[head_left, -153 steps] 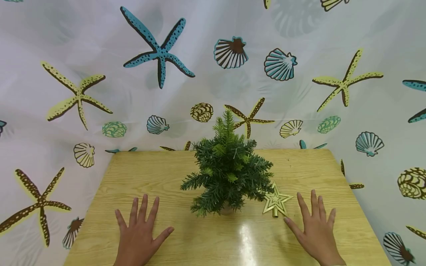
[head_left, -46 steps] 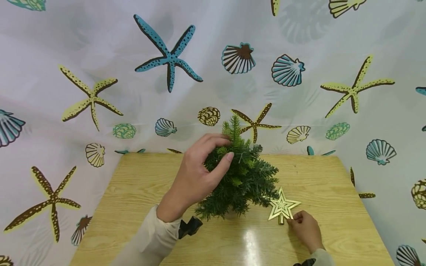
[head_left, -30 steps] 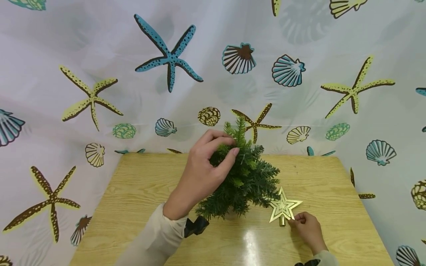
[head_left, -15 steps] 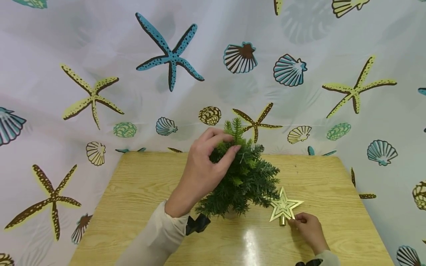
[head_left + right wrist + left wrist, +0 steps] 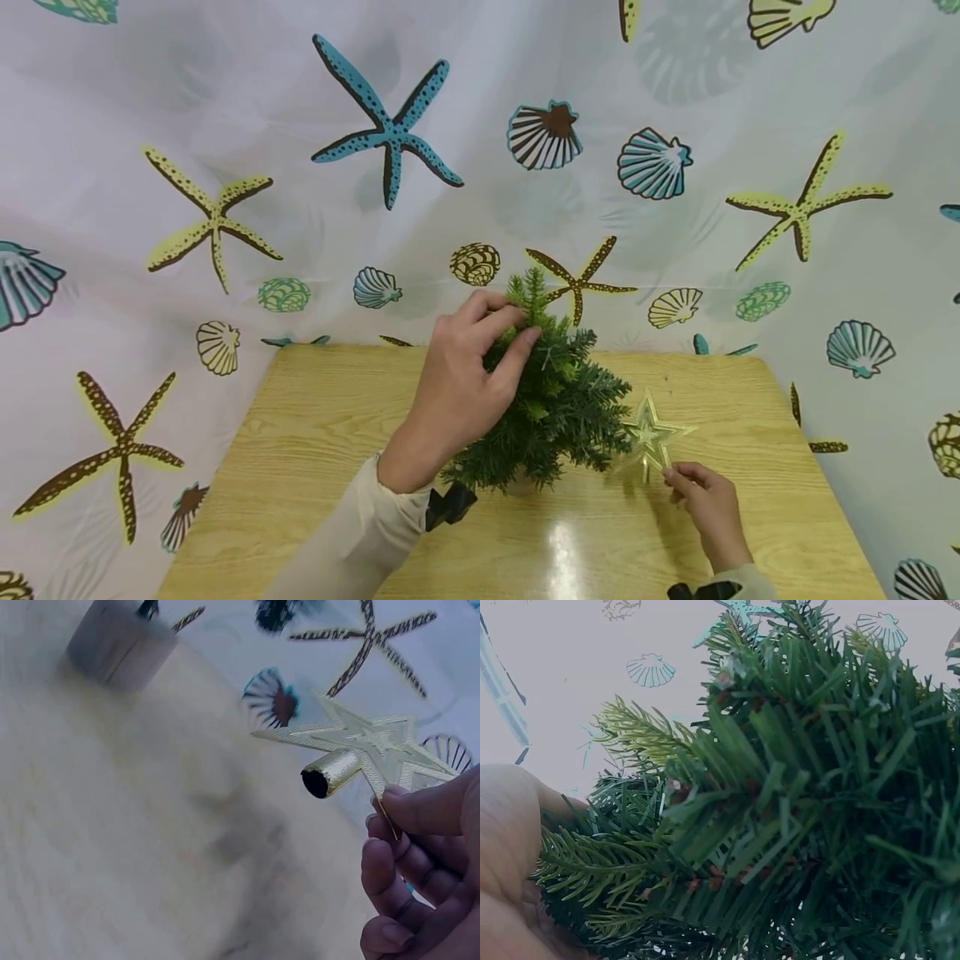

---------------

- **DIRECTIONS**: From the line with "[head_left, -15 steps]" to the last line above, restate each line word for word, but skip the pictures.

- **ANSWER SPACE**:
[head_left, -15 steps] 
[head_left + right wrist + left wrist, +0 steps] 

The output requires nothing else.